--- Material for the task Enclosed Below ---
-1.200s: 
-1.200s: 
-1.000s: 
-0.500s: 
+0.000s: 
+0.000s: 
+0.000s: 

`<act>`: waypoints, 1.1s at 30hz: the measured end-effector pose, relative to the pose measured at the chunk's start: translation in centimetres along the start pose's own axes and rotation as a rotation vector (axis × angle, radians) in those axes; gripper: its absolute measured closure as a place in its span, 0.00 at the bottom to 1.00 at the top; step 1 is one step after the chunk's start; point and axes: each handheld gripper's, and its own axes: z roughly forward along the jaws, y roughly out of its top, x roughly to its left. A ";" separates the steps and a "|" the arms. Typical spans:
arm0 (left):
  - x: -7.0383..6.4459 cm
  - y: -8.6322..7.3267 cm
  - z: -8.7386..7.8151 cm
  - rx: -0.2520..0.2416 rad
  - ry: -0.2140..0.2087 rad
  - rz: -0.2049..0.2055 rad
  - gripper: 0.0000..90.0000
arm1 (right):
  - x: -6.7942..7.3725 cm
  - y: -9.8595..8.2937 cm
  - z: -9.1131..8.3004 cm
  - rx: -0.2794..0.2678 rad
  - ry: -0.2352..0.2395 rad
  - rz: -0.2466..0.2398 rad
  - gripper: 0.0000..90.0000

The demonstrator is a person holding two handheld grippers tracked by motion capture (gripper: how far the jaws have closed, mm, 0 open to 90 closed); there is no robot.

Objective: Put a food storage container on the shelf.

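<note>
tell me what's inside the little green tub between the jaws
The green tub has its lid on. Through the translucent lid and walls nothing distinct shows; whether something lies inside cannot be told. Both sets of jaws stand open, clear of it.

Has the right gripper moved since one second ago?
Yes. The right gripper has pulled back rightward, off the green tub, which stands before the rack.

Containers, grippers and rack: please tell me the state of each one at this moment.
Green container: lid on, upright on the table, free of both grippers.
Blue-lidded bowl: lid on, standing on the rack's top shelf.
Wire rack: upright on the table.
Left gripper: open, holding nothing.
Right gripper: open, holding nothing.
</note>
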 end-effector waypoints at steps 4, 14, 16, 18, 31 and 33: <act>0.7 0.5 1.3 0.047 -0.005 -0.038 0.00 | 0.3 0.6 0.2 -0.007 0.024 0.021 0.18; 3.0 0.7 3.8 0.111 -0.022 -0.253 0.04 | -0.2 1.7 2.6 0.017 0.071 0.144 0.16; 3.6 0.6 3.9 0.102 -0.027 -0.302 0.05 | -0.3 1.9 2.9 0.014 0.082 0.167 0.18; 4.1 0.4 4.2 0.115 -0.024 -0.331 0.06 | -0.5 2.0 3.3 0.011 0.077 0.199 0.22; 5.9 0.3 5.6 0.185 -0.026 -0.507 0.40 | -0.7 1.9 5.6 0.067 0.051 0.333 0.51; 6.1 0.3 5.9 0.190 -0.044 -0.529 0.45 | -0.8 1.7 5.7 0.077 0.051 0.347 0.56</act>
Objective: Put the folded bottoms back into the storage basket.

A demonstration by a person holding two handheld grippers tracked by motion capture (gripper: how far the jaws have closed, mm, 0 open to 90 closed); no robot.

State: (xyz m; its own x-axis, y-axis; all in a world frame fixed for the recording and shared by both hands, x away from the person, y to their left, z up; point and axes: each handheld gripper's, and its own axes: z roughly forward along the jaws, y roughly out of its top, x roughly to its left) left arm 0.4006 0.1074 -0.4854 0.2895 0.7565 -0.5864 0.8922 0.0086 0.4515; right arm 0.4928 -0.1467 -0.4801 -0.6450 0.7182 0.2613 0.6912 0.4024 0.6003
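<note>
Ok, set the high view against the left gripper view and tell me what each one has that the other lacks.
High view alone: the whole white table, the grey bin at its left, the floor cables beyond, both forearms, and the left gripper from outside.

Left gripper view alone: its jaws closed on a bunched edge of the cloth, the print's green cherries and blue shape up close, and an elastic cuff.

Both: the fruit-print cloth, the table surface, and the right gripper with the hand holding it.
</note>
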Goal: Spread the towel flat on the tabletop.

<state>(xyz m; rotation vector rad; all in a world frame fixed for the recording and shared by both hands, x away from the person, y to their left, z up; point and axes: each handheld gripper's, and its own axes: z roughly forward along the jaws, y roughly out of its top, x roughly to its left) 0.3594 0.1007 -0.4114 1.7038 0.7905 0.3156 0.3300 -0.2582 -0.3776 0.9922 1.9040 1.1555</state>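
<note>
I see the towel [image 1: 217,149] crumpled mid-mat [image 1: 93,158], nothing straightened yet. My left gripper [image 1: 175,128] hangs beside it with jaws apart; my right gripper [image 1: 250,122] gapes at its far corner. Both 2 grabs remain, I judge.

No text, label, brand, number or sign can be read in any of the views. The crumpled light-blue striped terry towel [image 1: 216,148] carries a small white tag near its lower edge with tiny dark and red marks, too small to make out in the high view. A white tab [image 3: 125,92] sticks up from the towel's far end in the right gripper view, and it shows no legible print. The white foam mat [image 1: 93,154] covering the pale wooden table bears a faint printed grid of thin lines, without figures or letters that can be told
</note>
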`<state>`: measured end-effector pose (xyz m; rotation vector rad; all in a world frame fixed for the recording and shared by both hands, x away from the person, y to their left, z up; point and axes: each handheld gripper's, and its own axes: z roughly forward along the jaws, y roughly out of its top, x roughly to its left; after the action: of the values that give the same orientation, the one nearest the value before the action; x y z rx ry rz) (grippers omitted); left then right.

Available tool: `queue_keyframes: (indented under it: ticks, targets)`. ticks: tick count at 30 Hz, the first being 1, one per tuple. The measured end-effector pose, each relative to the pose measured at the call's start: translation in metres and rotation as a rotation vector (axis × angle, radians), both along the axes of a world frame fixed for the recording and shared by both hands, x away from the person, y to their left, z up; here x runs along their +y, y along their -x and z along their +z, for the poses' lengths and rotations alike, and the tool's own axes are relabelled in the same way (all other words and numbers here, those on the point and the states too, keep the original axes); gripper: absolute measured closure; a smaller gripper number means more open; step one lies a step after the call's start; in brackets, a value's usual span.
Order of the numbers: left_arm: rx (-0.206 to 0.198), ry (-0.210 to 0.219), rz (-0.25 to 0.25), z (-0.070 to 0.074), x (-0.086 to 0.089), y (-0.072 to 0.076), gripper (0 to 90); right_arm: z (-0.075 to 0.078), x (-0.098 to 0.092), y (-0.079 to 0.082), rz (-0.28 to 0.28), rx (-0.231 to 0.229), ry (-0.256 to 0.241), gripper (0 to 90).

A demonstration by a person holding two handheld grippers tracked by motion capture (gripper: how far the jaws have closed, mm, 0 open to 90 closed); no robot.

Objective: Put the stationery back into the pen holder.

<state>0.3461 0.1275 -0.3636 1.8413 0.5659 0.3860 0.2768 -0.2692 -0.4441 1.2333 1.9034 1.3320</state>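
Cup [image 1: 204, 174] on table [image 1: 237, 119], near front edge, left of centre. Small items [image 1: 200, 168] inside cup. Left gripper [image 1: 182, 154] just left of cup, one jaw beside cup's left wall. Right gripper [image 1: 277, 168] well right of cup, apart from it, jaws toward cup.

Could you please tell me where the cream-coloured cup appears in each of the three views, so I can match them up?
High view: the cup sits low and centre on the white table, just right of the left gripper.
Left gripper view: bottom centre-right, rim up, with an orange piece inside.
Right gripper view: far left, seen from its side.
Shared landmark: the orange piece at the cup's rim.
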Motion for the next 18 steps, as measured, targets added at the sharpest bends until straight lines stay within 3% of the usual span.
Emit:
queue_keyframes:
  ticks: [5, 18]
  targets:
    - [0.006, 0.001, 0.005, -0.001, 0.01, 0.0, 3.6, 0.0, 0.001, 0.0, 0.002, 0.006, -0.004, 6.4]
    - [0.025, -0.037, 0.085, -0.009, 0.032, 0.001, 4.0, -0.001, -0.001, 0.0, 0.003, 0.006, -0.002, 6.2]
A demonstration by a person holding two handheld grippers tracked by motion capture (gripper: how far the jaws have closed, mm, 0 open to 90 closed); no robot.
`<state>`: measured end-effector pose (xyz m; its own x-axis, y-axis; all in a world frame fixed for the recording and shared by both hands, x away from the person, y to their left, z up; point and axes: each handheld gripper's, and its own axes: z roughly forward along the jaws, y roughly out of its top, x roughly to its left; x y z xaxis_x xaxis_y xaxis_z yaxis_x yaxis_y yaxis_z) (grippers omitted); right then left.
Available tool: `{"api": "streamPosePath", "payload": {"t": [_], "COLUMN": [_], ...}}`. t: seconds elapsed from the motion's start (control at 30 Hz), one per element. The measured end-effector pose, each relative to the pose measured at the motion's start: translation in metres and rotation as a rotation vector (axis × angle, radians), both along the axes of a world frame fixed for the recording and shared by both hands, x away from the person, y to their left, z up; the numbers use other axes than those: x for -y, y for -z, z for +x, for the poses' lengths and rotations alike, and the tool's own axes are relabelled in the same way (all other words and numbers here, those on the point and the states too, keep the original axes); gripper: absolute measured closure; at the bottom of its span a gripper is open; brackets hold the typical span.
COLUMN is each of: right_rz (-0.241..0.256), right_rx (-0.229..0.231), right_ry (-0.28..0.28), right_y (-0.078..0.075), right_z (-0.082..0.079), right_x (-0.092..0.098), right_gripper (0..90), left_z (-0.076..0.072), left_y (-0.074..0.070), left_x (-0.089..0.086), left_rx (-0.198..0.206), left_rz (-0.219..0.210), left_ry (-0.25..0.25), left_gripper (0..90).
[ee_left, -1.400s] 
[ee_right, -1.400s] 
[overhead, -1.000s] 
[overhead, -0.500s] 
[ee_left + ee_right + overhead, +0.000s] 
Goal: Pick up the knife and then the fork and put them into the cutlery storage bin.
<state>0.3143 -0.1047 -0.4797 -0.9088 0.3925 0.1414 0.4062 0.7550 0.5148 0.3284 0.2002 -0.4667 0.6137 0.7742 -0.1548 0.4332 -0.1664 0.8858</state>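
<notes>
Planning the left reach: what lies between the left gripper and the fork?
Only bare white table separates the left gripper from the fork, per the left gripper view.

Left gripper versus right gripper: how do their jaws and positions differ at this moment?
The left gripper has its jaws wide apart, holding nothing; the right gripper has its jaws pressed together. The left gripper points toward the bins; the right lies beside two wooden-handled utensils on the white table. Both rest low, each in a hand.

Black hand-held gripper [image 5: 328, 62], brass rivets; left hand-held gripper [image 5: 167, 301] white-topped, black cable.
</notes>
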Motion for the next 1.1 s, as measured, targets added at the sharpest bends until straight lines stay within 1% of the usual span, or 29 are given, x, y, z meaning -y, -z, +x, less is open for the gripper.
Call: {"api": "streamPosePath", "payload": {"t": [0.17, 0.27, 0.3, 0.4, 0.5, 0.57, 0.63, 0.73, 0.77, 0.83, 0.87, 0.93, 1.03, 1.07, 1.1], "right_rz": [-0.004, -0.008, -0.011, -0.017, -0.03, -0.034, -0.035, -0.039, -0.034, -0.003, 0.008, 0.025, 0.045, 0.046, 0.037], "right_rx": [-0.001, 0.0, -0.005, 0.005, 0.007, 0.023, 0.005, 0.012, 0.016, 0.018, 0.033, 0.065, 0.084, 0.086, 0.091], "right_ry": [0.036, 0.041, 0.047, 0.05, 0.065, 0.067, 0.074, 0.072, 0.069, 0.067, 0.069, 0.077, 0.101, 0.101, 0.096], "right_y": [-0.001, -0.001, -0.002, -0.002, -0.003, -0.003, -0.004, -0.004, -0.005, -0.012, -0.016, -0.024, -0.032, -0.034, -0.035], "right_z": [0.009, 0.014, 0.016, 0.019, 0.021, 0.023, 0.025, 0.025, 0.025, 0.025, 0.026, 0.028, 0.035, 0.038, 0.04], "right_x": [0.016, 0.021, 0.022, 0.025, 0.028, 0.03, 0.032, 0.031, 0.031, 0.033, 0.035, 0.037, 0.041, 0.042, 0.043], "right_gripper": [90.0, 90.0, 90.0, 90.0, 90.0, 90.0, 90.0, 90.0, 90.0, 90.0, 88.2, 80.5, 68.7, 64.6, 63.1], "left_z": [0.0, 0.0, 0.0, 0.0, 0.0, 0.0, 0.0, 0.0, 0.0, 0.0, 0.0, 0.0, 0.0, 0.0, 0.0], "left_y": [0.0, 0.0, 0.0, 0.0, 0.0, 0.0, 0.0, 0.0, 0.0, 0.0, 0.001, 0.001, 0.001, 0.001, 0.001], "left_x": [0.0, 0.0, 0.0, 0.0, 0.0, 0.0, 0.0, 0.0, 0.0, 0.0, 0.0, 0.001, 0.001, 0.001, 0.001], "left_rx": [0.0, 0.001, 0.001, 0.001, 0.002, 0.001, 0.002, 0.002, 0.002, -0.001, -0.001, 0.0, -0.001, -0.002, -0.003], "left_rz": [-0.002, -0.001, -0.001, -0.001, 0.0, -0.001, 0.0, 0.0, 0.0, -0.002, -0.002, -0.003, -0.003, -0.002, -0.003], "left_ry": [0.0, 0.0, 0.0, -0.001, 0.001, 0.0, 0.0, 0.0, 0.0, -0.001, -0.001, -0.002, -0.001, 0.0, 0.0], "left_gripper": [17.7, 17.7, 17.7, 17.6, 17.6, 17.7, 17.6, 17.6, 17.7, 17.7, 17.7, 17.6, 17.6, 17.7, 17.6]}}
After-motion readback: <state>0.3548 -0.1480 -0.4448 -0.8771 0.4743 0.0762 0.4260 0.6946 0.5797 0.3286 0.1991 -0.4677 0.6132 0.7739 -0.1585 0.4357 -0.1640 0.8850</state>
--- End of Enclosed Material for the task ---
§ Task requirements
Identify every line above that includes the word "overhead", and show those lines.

§ Result for this task
[overhead, -1.000s] 
[overhead, -0.500s] 
[ee_left + ee_right + overhead, +0.000s] 

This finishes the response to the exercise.